> [Stored dataset items]:

:::::

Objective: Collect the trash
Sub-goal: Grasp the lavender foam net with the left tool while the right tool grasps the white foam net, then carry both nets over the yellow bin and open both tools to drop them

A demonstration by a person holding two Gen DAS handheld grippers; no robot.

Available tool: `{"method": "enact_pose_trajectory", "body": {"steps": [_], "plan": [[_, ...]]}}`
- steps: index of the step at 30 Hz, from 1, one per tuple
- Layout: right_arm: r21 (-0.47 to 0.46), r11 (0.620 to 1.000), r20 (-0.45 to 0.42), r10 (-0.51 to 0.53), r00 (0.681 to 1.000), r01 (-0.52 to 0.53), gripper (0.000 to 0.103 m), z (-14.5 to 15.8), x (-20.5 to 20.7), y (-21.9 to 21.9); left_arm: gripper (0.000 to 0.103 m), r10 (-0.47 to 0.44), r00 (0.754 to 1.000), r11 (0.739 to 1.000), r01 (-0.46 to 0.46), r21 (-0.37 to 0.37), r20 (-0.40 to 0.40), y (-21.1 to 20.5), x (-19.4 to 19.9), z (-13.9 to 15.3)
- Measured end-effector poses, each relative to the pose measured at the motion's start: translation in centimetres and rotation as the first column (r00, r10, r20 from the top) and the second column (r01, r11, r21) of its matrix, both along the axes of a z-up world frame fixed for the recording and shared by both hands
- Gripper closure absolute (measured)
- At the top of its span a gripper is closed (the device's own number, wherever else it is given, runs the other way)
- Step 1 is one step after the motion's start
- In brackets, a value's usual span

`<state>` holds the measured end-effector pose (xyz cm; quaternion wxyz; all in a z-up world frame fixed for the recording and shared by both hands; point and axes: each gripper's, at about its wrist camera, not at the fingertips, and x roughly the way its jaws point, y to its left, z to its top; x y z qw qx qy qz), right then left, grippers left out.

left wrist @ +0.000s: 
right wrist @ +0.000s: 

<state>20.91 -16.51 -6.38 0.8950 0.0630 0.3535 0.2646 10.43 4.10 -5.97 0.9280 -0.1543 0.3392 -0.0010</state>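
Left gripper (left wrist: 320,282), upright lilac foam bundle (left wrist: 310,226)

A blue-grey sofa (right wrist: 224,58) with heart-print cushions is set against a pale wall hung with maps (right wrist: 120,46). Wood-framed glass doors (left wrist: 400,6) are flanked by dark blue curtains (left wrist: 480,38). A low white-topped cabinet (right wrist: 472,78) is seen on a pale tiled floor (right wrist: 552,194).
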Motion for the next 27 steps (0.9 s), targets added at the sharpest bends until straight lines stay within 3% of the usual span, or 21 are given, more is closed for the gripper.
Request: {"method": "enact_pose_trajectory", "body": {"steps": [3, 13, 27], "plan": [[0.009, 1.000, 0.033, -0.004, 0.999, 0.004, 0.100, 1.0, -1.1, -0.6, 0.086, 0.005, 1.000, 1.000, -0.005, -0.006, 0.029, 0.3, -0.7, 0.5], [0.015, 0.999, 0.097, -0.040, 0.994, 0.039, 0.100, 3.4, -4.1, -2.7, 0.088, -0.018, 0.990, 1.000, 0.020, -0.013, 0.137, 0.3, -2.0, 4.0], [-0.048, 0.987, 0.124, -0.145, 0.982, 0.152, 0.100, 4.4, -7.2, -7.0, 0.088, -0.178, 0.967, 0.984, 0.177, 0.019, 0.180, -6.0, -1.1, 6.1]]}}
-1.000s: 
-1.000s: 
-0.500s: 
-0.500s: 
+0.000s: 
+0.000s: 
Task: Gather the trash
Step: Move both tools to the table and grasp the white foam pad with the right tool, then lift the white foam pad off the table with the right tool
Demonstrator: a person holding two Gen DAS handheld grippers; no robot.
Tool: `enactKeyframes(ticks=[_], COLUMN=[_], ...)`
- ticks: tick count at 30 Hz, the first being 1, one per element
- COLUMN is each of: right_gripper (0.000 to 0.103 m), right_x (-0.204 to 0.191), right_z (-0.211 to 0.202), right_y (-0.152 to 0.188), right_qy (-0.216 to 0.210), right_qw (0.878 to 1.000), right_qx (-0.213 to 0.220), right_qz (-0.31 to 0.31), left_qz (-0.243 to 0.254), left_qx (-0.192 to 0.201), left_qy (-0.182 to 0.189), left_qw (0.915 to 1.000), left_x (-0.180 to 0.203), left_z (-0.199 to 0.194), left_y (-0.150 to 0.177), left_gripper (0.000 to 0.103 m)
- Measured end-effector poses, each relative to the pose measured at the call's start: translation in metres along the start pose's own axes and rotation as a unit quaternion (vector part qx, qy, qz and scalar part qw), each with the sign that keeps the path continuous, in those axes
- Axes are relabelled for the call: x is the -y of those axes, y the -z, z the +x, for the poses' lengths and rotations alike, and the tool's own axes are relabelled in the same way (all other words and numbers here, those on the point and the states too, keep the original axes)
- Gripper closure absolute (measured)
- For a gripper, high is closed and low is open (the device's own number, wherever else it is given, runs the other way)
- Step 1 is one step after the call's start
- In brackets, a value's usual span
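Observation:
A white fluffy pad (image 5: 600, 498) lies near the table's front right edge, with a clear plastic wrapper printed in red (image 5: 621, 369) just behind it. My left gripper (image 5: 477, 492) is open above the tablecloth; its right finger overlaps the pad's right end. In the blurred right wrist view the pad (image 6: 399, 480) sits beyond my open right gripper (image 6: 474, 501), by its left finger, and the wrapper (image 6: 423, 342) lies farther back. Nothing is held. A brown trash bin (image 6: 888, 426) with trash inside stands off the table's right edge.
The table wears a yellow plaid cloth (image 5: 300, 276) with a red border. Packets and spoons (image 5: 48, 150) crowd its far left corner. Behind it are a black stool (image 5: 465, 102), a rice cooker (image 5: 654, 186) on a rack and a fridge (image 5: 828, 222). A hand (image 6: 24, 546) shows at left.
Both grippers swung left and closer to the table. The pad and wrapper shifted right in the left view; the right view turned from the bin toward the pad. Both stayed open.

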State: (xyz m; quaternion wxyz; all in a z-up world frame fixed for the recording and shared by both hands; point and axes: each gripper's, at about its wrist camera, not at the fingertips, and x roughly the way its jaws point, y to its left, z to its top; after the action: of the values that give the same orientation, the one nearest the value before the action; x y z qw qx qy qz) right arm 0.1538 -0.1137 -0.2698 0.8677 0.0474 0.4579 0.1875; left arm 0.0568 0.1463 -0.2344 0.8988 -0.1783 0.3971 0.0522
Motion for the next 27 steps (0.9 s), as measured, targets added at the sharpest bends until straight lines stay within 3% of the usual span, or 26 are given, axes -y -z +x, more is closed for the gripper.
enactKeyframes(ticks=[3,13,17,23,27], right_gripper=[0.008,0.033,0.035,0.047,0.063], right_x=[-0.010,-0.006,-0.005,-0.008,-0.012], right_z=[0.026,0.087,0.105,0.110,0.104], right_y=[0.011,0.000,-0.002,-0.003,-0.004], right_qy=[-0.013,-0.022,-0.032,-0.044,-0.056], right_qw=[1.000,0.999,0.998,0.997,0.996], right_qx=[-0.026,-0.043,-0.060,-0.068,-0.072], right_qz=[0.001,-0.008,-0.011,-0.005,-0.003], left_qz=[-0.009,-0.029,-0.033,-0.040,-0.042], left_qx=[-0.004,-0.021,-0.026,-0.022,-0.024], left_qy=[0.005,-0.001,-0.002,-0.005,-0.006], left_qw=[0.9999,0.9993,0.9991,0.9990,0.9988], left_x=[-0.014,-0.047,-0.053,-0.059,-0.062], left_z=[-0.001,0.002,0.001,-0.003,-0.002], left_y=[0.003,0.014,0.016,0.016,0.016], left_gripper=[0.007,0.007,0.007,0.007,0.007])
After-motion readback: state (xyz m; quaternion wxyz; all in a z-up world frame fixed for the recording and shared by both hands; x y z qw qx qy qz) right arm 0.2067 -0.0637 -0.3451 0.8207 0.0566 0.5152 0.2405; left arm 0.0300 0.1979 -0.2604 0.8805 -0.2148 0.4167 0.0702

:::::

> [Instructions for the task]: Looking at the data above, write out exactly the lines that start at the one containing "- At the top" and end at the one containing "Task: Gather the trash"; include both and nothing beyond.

> [Task solution]:
- At the top of its span a gripper is closed (the device's own number, wherever else it is given, runs the other way)
- Step 1 is one step after the motion's start
- In brackets, a value's usual span

`<state>` holds the measured end-effector pose (xyz cm; quaternion wxyz; all in a z-up world frame fixed for the recording and shared by both hands; point and axes: each gripper's, at about its wrist camera, not at the fingertips, and x roughly the way its jaws point, y to its left, z to its top; x y z qw qx qy qz), right then left, grippers left out.

left wrist @ +0.000s: 
right wrist @ +0.000s: 

<state>20.91 -16.51 -6.38 0.8950 0.0630 0.3535 0.2646 10.43 4.10 -5.97 0.9280 -0.1543 0.3392 -0.0010</state>
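Left gripper (left wrist: 320,282), upright lilac foam bundle (left wrist: 310,226)

A blue-grey sofa (right wrist: 224,58) with heart-print cushions is set against a pale wall hung with maps (right wrist: 120,46). Wood-framed glass doors (left wrist: 400,6) are flanked by dark blue curtains (left wrist: 480,38). A low white-topped cabinet (right wrist: 472,78) is seen on a pale tiled floor (right wrist: 552,194).
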Motion for the next 27 steps (0.9 s), targets added at the sharpest bends until straight lines stay within 3% of the usual span, or 21 are given, more is closed for the gripper.
Request: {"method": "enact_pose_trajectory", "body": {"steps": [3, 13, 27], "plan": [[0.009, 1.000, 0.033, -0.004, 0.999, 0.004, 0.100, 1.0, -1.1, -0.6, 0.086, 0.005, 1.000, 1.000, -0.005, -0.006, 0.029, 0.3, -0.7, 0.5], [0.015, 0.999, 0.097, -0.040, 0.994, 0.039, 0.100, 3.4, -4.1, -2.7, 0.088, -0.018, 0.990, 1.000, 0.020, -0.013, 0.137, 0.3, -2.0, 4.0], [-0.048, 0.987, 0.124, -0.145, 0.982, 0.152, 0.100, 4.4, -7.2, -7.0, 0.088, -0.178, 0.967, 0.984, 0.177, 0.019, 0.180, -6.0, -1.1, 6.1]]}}
-1.000s: 
-1.000s: 
-0.500s: 
-0.500s: 
+0.000s: 
+0.000s: 
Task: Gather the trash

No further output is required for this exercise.